> Exercise instructions
The records below must be copied out completely and exactly.
━━━━
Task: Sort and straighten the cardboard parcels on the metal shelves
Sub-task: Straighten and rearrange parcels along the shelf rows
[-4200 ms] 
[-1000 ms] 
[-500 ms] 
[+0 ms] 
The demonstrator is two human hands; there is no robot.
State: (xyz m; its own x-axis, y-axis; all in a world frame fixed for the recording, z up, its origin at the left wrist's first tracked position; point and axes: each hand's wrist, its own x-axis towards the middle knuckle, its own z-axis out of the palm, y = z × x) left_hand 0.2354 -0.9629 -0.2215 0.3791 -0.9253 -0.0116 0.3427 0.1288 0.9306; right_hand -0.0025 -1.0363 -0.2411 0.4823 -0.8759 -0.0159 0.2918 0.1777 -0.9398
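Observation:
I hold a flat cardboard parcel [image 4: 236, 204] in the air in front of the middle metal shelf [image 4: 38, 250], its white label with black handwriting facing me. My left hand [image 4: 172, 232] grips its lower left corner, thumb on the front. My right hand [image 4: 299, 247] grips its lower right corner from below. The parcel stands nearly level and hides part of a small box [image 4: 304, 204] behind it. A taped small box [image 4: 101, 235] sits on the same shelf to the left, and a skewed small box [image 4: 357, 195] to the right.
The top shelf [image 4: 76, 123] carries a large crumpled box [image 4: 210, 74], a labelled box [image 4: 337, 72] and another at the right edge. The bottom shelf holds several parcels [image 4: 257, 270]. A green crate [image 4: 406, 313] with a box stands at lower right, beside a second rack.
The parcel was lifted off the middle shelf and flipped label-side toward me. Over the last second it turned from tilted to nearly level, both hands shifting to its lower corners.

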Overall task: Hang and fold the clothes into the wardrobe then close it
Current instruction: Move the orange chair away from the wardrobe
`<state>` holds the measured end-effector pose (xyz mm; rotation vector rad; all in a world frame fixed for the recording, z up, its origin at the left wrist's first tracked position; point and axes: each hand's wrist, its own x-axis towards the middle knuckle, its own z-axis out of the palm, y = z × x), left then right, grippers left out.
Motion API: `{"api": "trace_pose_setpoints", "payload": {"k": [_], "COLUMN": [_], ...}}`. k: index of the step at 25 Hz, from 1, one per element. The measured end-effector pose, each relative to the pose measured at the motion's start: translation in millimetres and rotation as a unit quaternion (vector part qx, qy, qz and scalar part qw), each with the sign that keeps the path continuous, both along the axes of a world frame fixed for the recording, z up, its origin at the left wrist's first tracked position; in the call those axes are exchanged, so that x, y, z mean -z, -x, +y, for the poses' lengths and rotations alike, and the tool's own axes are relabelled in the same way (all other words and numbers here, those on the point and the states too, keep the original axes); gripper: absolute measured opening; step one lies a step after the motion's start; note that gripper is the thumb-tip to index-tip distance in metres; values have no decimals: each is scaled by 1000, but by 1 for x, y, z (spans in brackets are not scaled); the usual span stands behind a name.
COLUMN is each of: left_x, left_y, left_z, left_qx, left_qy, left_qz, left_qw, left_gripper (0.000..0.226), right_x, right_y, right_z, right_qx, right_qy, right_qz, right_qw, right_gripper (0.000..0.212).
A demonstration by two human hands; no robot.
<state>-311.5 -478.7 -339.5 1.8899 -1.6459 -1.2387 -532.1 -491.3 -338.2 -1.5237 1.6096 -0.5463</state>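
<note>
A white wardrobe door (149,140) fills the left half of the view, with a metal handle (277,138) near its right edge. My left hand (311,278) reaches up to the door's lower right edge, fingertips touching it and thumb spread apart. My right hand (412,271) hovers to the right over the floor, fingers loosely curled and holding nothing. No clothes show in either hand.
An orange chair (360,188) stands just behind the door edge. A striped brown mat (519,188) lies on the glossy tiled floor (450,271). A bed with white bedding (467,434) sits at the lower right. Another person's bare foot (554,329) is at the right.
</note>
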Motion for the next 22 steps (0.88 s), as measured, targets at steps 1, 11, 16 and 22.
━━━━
> Exercise response
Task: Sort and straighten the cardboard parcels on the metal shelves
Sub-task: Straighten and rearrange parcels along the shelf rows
[-4200 ms] 
[-1000 ms] 
[-500 ms] 
[+0 ms] 
The demonstrator is two human hands; there is no robot.
State: (xyz m; its own x-axis, y-axis; all in a world frame fixed for the recording, z up, its origin at the left wrist's first tracked position; point and axes: each hand's wrist, its own x-axis towards the middle knuckle, its own z-axis out of the palm, y = z × x) left_hand 0.2354 -0.9629 -0.2215 0.3791 -0.9253 -0.0116 0.3427 0.1288 0.9306; right_hand -0.0025 -1.0363 -0.2411 0.4823 -0.8759 -0.0159 0.2918 0.1777 -0.9398
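Observation:
I hold a flat cardboard parcel [image 4: 236, 204] in the air in front of the middle metal shelf [image 4: 38, 250], its white label with black handwriting facing me. My left hand [image 4: 172, 232] grips its lower left corner, thumb on the front. My right hand [image 4: 299, 247] grips its lower right corner from below. The parcel stands nearly level and hides part of a small box [image 4: 304, 204] behind it. A taped small box [image 4: 101, 235] sits on the same shelf to the left, and a skewed small box [image 4: 357, 195] to the right.
The top shelf [image 4: 76, 123] carries a large crumpled box [image 4: 210, 74], a labelled box [image 4: 337, 72] and another at the right edge. The bottom shelf holds several parcels [image 4: 257, 270]. A green crate [image 4: 406, 313] with a box stands at lower right, beside a second rack.
The parcel was lifted off the middle shelf and flipped label-side toward me. Over the last second it turned from tilted to nearly level, both hands shifting to its lower corners.
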
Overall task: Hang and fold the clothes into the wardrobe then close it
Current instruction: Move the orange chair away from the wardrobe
`<state>` holds the measured end-effector pose (xyz mm; rotation vector rad; all in a world frame fixed for the recording, z up, its origin at the left wrist's first tracked position; point and axes: each hand's wrist, its own x-axis towards the middle knuckle, its own z-axis out of the palm, y = z × x), left then right, grippers left out.
Motion API: `{"api": "trace_pose_setpoints", "payload": {"k": [_], "COLUMN": [_], ...}}`. k: index of the step at 25 Hz, from 1, one per element. The measured end-effector pose, each relative to the pose measured at the motion's start: translation in millimetres and rotation as a unit quaternion (vector part qx, qy, qz and scalar part qw), each with the sign that keeps the path continuous, both along the axes of a world frame fixed for the recording, z up, its origin at the left wrist's first tracked position; in the call those axes are exchanged, so that x, y, z mean -z, -x, +y, for the poses' lengths and rotations alike, and the tool's own axes are relabelled in the same way (all other words and numbers here, those on the point and the states too, keep the original axes); gripper: absolute measured opening; step one lies a step after the motion's start; note that gripper is the thumb-tip to index-tip distance in metres; values have no decimals: each is scaled by 1000, but by 1 for x, y, z (spans in brackets are not scaled); the usual span stands behind a name.
COLUMN is each of: left_x, left_y, left_z, left_qx, left_qy, left_qz, left_qw, left_gripper (0.000..0.226), right_x, right_y, right_z, right_qx, right_qy, right_qz, right_qw, right_gripper (0.000..0.212).
A demonstration by two human hands; no robot.
<state>-311.5 -478.7 -339.5 1.8899 -1.6459 -1.2387 -532.1 -491.3 -338.2 -1.5237 1.6096 -0.5463</state>
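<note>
A white wardrobe door (149,140) fills the left half of the view, with a metal handle (277,138) near its right edge. My left hand (311,278) reaches up to the door's lower right edge, fingertips touching it and thumb spread apart. My right hand (412,271) hovers to the right over the floor, fingers loosely curled and holding nothing. No clothes show in either hand.
An orange chair (360,188) stands just behind the door edge. A striped brown mat (519,188) lies on the glossy tiled floor (450,271). A bed with white bedding (467,434) sits at the lower right. Another person's bare foot (554,329) is at the right.
</note>
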Motion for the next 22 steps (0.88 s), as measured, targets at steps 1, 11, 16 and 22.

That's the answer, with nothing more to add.